Leslyn Lewis is a Toronto lawyer and a political novice. She's also the wildcard candidate that strategists say could upset many predictions about the outcome of the Conservative Party leadership race.
Lewis may not have the same profile or House of Commons experience as the perceived front-runners Peter MacKay and Erin O'Toole, but three Tory strategists say she's the one to watch as party members mail in their ballots.
"I think she's a big factor," Jenni Byrne, former advisor to prime minister Stephen Harper and founder of Jenni Byrne and Associates, told CBC's West of Centre podcast.
"I think that the surge of Leslyn Lewis has changed the dynamic of this leadership race."
Lewis has raised $996,000 this quarter, behind O'Toole's $1.24 million and MacKay's $1.16 million — but she has attracted more individual donors than the three other candidates. She was backed by 10,000 contributors, compared with 8,900 for O'Toole and 6,800 for MacKay.
Is it enough to leapfrog her over the others? Byrne isn't sure but said it's clear the other contestants are starting to register Lewis as dangerous. She's grown from a practically unknown entity to a threat, and even in the wake of less-than-ideal debate performances, she likes her own odds.
"I feel that we have a very strong chance of winning," Lewis told Power & Politics earlier this week.
Bridging divides and moving forward
Parts of her approach seem to fill crevasses that the party has historically split down like social issues or environmental policy — she identifies as a social conservative and has a masters in environmental studies.
Ken Boessenkool, a research fellow at the C.D. Howe Institute and former adviser to Harper, called her a "sophisticated and smart voice" for social conservatives who may be put off by the intense rhetoric of candidate Derek Sloan. He added she may be just as enticing to those who don't want a long-time politician at the helm.
"She is a breath of fresh air. She's a different candidate. She's not Erin, she's not Peter."
Dennis Matthews, a strategist with Enterprise Canada and a former adviser to Harper, mused that Lewis might signal a new opportunity for Conservatives who want to reshape party policy.
"They (MacKay and O'Toole) are still very much out of the Harper mould of what the party has looked and sounded like for the last 10, 15, almost 20 years now," he said. "[Voters] may not even agree with her on the social conservative issues but they're saying 'hey, you're something different.'"
The three strategists agreed the leadership candidates need to seriously think about what platform Conservatives will offer in the next general election, how to attract voters beyond the typical base and how to advertise policies that will boost the odds of a Tory once again occupying the Prime Minister's Office.
But the first task is selecting a new captain, though none of the three wanted to make a definitive prediction.
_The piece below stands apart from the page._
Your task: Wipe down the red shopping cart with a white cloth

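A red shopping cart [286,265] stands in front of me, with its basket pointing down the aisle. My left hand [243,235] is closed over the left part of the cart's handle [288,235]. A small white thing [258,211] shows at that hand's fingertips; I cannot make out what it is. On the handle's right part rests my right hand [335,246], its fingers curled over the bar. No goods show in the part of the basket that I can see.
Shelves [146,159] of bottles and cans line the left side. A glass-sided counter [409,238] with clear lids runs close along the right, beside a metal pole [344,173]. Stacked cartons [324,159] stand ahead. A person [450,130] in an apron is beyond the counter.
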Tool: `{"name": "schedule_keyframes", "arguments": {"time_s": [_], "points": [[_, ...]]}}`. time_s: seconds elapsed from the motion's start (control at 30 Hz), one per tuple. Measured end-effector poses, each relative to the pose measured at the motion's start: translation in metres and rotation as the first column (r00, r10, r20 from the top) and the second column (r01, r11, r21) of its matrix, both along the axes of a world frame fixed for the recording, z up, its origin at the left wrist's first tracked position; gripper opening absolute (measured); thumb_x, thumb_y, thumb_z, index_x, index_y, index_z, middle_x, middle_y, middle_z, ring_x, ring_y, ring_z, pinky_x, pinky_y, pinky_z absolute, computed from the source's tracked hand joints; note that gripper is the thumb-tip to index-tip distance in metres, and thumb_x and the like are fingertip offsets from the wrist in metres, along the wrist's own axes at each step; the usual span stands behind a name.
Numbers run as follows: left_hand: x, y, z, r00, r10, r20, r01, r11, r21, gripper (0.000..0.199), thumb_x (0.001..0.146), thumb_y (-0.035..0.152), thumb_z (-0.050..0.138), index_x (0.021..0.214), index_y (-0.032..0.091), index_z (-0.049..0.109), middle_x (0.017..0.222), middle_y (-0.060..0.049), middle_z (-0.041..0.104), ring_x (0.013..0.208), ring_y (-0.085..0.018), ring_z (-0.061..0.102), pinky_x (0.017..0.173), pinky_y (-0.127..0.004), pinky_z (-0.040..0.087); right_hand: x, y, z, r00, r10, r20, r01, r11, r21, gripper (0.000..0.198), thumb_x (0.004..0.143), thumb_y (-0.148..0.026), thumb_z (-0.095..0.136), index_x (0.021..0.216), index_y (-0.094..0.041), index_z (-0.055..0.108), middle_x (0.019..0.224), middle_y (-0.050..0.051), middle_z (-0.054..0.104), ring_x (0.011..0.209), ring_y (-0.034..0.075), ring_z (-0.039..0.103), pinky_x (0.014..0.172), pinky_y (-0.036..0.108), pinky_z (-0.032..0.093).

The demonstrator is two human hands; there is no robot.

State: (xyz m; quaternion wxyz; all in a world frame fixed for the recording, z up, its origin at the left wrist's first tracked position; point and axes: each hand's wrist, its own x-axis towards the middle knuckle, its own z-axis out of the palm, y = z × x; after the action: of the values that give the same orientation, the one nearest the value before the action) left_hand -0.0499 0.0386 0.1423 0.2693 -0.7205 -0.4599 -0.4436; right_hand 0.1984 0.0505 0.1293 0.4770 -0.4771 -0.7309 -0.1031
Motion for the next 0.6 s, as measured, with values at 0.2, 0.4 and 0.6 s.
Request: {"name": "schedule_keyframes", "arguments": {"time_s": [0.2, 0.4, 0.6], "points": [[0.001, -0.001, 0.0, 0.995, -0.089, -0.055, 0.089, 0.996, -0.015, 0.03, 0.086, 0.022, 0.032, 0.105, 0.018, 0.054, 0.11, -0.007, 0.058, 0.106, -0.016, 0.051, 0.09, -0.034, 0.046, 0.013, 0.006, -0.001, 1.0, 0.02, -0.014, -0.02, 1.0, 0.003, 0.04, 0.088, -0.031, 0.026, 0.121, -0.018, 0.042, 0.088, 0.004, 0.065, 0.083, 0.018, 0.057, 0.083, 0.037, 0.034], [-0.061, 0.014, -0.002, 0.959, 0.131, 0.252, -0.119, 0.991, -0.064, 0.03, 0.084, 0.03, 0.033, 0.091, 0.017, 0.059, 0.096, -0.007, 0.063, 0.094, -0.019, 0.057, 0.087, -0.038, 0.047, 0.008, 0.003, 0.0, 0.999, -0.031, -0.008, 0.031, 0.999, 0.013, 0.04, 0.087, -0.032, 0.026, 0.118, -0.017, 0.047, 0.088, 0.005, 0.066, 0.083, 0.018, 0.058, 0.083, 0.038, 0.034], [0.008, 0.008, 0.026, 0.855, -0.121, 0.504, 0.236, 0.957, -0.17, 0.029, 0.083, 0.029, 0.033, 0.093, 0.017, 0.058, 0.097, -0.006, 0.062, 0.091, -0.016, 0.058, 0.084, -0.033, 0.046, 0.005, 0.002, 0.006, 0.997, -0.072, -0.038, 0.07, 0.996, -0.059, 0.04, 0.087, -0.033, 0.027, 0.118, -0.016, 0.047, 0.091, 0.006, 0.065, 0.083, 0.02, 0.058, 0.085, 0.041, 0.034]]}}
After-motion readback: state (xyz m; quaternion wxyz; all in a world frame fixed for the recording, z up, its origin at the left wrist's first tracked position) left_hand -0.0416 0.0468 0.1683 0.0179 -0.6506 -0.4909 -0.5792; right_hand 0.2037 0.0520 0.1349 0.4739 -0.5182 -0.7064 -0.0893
Each said if Lewis places high on the first ballot, all bets are off.
Lewis has 'that secret sauce'
The leadership race will be decided with ranked ballots, allowing party members to order the candidates as first, second, third or fourth choices.
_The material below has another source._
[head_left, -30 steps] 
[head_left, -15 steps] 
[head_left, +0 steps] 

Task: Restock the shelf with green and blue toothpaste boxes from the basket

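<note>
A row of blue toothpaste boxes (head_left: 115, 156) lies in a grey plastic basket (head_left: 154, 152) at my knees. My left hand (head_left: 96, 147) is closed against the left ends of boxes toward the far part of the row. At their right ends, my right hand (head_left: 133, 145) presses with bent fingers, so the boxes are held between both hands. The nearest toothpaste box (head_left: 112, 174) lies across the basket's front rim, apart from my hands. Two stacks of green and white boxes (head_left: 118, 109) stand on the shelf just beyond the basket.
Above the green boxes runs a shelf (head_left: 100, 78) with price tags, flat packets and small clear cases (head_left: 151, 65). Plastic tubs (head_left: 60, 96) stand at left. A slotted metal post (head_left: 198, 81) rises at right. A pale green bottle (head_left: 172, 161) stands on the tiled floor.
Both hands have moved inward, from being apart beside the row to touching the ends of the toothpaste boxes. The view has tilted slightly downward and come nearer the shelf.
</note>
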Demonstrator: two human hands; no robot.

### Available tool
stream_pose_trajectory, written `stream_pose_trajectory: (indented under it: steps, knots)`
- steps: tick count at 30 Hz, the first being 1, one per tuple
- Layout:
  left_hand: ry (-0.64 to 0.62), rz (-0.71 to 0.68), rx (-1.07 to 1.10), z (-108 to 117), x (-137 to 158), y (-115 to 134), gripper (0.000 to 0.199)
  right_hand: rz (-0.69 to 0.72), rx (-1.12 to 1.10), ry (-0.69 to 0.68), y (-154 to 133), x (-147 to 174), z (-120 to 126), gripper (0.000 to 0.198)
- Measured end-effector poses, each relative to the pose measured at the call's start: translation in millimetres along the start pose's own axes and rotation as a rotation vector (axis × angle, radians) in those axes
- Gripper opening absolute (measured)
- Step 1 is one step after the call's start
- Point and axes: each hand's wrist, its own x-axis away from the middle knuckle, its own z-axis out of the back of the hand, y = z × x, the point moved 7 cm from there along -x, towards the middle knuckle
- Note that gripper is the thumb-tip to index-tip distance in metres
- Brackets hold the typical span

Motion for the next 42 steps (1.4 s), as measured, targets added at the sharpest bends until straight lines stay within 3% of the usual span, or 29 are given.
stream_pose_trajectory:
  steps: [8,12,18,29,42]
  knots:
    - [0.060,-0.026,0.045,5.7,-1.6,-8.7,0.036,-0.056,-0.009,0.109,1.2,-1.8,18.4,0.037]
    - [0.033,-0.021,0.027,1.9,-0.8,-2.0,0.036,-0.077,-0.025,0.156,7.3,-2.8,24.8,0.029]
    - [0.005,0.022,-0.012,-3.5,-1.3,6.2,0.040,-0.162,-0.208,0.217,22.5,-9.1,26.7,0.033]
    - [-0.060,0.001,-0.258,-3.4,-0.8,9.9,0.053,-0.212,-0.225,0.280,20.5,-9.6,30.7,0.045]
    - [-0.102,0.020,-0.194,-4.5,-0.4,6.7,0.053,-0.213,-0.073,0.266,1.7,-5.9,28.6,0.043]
Boessenkool said if Lewis takes second place in the first round, there's a chance she could go on to win the leadership on a subsequent ballot.
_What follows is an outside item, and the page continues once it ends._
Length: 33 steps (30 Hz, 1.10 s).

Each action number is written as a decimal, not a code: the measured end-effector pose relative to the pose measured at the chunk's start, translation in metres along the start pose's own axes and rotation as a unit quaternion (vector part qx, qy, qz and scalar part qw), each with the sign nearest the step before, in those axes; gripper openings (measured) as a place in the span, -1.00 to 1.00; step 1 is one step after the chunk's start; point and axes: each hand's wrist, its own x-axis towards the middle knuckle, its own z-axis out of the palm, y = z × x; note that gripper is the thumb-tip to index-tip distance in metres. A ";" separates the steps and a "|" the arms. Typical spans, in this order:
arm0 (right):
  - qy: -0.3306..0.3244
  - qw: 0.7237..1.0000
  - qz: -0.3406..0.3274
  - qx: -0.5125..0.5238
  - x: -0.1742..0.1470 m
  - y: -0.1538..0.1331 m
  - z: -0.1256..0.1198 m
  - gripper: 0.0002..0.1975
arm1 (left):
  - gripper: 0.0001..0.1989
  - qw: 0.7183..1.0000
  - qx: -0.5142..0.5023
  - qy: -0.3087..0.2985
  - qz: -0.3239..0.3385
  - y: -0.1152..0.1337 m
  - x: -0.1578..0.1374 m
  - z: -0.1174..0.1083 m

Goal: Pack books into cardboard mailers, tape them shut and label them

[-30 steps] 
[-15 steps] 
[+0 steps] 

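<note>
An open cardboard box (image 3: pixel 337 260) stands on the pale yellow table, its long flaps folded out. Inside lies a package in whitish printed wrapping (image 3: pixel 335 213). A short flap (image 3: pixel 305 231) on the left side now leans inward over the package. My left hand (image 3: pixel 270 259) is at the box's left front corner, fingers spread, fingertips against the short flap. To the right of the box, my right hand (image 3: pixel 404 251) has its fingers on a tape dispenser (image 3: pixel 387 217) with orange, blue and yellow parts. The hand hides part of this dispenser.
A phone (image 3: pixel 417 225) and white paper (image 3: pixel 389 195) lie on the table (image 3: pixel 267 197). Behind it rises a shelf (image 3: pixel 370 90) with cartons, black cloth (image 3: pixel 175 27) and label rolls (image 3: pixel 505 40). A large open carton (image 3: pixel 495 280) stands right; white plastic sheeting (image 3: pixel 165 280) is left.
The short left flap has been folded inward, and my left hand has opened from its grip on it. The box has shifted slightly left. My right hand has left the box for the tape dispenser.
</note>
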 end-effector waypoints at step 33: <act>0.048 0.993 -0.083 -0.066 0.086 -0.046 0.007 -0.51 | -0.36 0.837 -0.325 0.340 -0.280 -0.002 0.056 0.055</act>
If Lewis doesn't win, the strategists said the successful candidate will want to keep her close by.
"She's obviously got a little bit of that secret sauce, so how do you find a way to make sure it's part of the mix going forward? Because you know she's caught on to something," Matthews said.
Lewis also has appeal in western provinces, including Alberta. Many of her endorsements are from western politicians, both past and present. She also hasn't shied away from talking about alienation or separatist movements, though she supports the federation.
Whoever the leader is, Boessenkool said Premier Jason Kenney will be a prominent part of the party going forward.
"The most important MP in caucus will be Jason Kenney, even though he's not in the caucus," he said, adding the federal party will pay a lot of attention to how Kenney deals with sentiments of western separation.
Boessenkool also said he thinks Kenney will support whoever is elected, even if it's not his first choice of O'Toole.
The party leadership committee will announce the winner at the end of August.